WHAT YOU ARE ASKED TO DO:
Work out how many lines in the entries below include the word "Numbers". Give nothing but the number.

── DATA EXCERPTS ──

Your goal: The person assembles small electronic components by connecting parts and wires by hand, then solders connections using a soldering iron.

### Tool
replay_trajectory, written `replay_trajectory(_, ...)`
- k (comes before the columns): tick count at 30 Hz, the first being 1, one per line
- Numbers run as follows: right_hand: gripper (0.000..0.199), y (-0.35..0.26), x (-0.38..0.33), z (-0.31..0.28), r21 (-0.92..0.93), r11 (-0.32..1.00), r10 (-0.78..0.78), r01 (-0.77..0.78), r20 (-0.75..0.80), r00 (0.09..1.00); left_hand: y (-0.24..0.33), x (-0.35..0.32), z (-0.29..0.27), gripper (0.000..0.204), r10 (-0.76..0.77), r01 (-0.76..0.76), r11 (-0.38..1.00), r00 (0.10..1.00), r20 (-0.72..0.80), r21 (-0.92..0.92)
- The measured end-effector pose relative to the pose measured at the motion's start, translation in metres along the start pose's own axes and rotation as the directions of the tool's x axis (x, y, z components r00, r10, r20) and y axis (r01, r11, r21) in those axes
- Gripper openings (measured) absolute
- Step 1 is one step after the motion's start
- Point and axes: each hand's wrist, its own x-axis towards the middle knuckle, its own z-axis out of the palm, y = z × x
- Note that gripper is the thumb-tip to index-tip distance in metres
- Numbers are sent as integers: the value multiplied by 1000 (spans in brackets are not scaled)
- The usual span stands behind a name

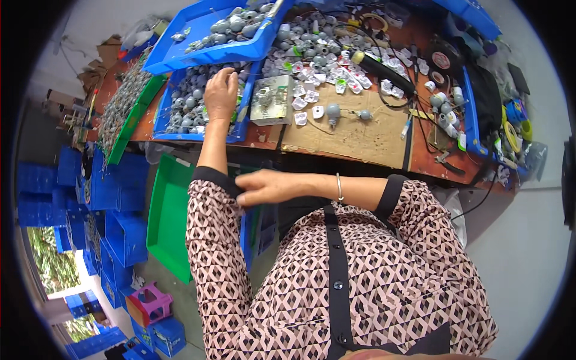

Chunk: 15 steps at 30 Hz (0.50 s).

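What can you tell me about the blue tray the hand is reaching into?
The blue tray is a shallow plastic bin with raised walls, lying flat on the left part of the wooden workbench. It is filled with small grey, rounded parts. The left hand rests palm-down among them near its right side. Another blue tray overlaps its far edge, and a green tray lies beside it.

two hands [221, 95], two green trays [170, 216], one pink stool [149, 303].

The person wore a short-sleeved blouse [384, 282] with a pink, black and white diamond pattern, black sleeve cuffs and a black button placket. A thin bracelet [339, 187], perhaps silver, circled the right wrist.
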Motion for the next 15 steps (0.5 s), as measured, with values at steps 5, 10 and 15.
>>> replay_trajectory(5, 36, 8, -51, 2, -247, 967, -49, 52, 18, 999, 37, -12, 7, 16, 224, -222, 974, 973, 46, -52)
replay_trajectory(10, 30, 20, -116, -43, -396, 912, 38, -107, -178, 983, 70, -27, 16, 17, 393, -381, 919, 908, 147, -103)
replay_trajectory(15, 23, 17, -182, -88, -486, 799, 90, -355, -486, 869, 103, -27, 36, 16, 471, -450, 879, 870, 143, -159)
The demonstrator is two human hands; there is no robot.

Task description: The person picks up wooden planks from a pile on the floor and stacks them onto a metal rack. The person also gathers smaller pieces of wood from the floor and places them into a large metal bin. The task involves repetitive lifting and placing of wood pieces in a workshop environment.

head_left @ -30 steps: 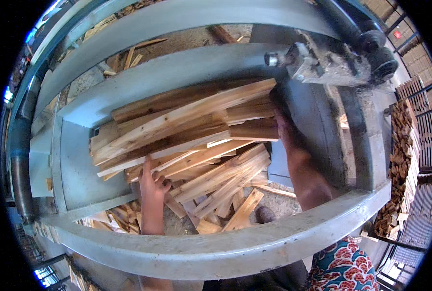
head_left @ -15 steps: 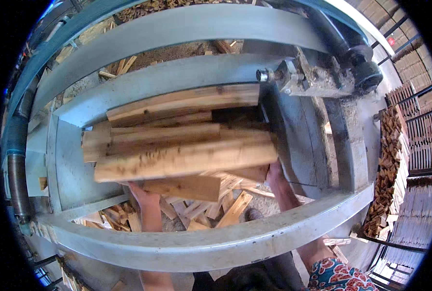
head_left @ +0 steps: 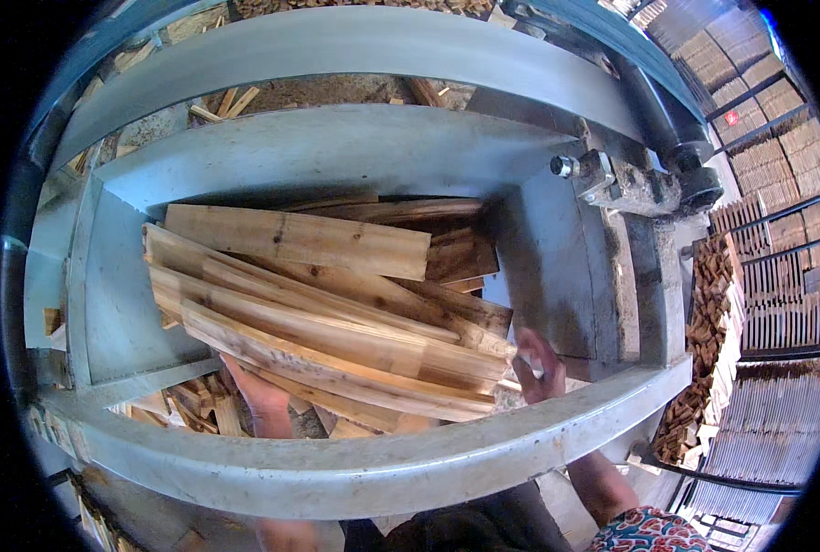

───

RESULT FOR THIS EXERCISE:
2